正嗣も俺とセックス がしたくなってくれたから。
「寒く、ないっ……あっ、っ、や、俺がっ動く、のにっ」
「ごめん。だって、可愛くて」
「や、あっ……ぁっ」
「怒らないでください」
「?」
「ソウさん、騎乗位あんま上手じゃないのかもって思ってた、から」
ディルドを使う時は寝転がってする方が上手だった。下に置いて腰を振るの、あまり上手くできなくて。見たことのある動画みたいにできそうにないから。
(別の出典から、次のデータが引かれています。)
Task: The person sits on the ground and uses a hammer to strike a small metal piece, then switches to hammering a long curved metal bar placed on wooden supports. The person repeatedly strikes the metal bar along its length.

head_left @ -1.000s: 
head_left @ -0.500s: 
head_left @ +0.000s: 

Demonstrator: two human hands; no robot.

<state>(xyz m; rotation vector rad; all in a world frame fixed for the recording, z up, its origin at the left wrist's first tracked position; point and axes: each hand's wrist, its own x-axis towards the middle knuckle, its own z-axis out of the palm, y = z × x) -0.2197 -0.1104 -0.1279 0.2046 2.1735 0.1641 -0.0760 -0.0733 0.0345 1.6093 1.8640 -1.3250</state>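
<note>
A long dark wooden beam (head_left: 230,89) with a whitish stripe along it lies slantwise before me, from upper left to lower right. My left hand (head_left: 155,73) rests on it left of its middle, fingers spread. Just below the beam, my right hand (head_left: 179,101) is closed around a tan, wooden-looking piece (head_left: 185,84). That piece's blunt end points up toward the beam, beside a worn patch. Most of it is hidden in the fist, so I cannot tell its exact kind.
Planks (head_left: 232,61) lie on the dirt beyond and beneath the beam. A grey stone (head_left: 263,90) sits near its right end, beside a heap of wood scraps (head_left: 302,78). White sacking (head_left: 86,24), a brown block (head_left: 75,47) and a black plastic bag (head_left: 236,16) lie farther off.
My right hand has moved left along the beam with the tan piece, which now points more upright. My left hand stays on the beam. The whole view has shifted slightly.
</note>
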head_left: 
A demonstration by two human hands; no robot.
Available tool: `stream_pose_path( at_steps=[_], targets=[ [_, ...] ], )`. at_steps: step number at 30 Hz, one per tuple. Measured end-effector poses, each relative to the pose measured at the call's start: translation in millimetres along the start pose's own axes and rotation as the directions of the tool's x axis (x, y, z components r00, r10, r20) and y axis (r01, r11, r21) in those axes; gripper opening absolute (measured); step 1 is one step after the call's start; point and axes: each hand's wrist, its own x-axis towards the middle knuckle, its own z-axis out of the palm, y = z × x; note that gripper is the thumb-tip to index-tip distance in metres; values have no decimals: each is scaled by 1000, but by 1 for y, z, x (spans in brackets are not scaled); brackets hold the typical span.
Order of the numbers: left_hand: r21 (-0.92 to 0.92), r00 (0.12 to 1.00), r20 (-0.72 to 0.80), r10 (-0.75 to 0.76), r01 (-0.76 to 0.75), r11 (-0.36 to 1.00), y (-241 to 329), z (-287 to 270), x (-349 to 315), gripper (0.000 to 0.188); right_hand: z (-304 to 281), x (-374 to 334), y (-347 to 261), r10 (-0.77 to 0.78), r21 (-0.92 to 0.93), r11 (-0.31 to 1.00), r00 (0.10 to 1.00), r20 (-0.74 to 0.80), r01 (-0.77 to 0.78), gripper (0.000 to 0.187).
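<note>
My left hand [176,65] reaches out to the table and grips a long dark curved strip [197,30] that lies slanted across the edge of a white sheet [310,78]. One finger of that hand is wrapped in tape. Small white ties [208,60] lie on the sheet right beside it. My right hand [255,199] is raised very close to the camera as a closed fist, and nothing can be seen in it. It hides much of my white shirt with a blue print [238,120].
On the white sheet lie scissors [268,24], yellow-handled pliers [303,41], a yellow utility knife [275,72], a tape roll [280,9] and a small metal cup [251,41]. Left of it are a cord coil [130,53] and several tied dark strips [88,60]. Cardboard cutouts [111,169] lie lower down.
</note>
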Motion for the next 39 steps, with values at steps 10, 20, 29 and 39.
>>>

「あんまたくさんそういうのは上げてなかったでしょ? レアだったから、むしろ印象残ってます。って、全部、俺にとっては印象に残るけど。でもその数少ない動画観ながら、ダンスとかあんま得意じゃないのかなって思ったから」
「そ、そんなこと、思ってたのか」
「そりゃ、ソウさんの大ファンだったから」
実際、ダンスとか下手だったよ。田舎で毎年開かれる盆踊り、そのくらいならできたけれど、学校の運動会とかの演舞は大の苦手だった。
「だから、怒らないでって言ったでしょ? それに」
「わっ! あっ……んっ」
急に正嗣が起き上がって、中がまたグリリとその切先で撫でられる。
「あっンっ」
「それにあまり上手じゃないけど一生懸命ですごく可愛かったです」
「あ、んっ、おっきくしたっ」
「だって、観てた時はどんな顔してるかわからないでしょ?」
見えるのは口元だけ。不器用に、辿々しく腰をくねらせながら唇を噛む仕草は知っているけれど、その瞳がどんなふうに潤んでいたのかは知らない。どんな眼差しをしていたのかは見えなかった。
「俺しか知らない……そう思ったら、でかくなります」
「あっ、あっ」
「それに、中がきゅうきゅうしてくるんです」
「あ、あ、あ、だめっ」
「たまらない」
「ンンんっ」
自分の体重と、抱き締めてくれる強い腕に深く、ペニスが奥まで届く。そしてその気持ち良さに仰け反る身体にキスをされて、愛撫にぷっくりと膨れた乳首を舌に可愛がられて。
「だって、気持ち、い」
きゅうきゅうしてしまう。
「荘司……」
「あン」
正嗣が布団をかけてくれる。寒くないようにって俺を布団ごと抱き締めて。
「正嗣が、寒いっ……背中っ」
「平気」
俺は背中を布団で覆ってるから寒くないけれど、正嗣は布団ないじゃないか。背中ががら空きだ。
「貴方の中があったかいから」
「あ、バカ、なことっ」
「すごくあったかいです」
「あ、あ、あ、あっ」
快楽は膨らんで果てしなく底深くなっていくものだと思ってた。セックスはどんどんエスカレートしていくものなんだと思ってた。けれど。
「? 荘司?」
「背中、寒い、だろっ、だから」
抱きついて、背中に手を伸ばして、足を絡めて。
「あっ……ン」
「好きです。荘司」
またおっきくなった。
「ん、俺も」
また、きゅぅんってなった。
「すごく、好き」
セックスは挨拶みたい。おはよう、おやすみ、いただきます、ごちそうさま、好き。
「大好きだ」
セックスは正嗣にだけする特別な挨拶。好きっていう挨拶だなって。それは日々交わすことで、エスカレートするわけじゃなく、深く、どんどん沈んでいくわけでもない。ただ、明日も明後日も交わす「好きです」って言う。
「正嗣」
君とする優しくて甘い挨拶みたいだ。